[Opening GIVEN RECORDS section]

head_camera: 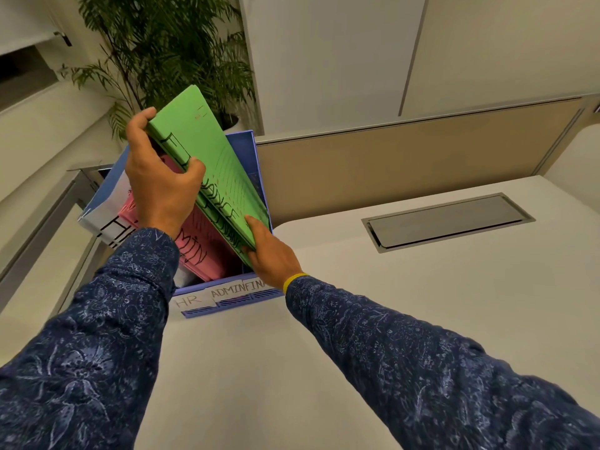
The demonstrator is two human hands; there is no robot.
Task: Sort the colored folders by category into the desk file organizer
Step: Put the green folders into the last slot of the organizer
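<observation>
Pale counter (357, 319) is carrying the organizer (227, 302); both hands' fingers (194, 165) are gripping the green folder (211, 164), pink folder (201, 248) beneath them.

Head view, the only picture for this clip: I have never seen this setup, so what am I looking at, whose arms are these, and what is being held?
There is no machine here. A camera worn on a person's head looks down at their own arms in patterned blue sleeves. The left hand grips the upper edge of green folders; the right hand steadies their lower corner. They stand tilted in a blue file organizer on a white desk, labelled HR, ADMIN and FINA, the rest hidden. A pink folder marked ADMIN sits beside them.
</observation>
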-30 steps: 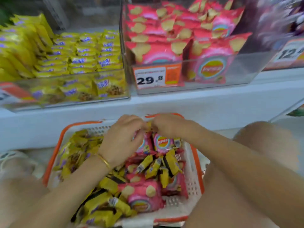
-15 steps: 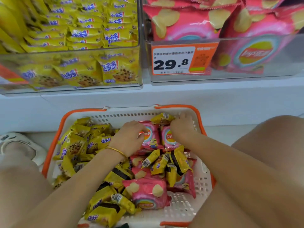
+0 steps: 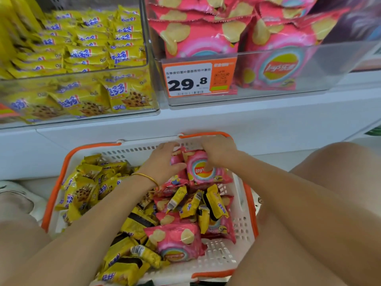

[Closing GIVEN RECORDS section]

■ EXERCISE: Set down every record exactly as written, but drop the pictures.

■ SOLVED EXERCISE:
head_camera: 
The demonstrator is two human hands; there is no robot.
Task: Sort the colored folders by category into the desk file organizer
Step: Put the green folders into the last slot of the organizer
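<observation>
Pale counter (357, 319) is carrying the organizer (227, 302); both hands' fingers (194, 165) are gripping the green folder (211, 164), pink folder (201, 248) beneath them.

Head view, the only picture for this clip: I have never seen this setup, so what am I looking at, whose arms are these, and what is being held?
There is no machine here. A camera worn on a person's head looks down at their own arms in patterned blue sleeves. The left hand grips the upper edge of green folders; the right hand steadies their lower corner. They stand tilted in a blue file organizer on a white desk, labelled HR, ADMIN and FINA, the rest hidden. A pink folder marked ADMIN sits beside them.
</observation>
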-30 steps: 
-15 steps: 
+0 steps: 

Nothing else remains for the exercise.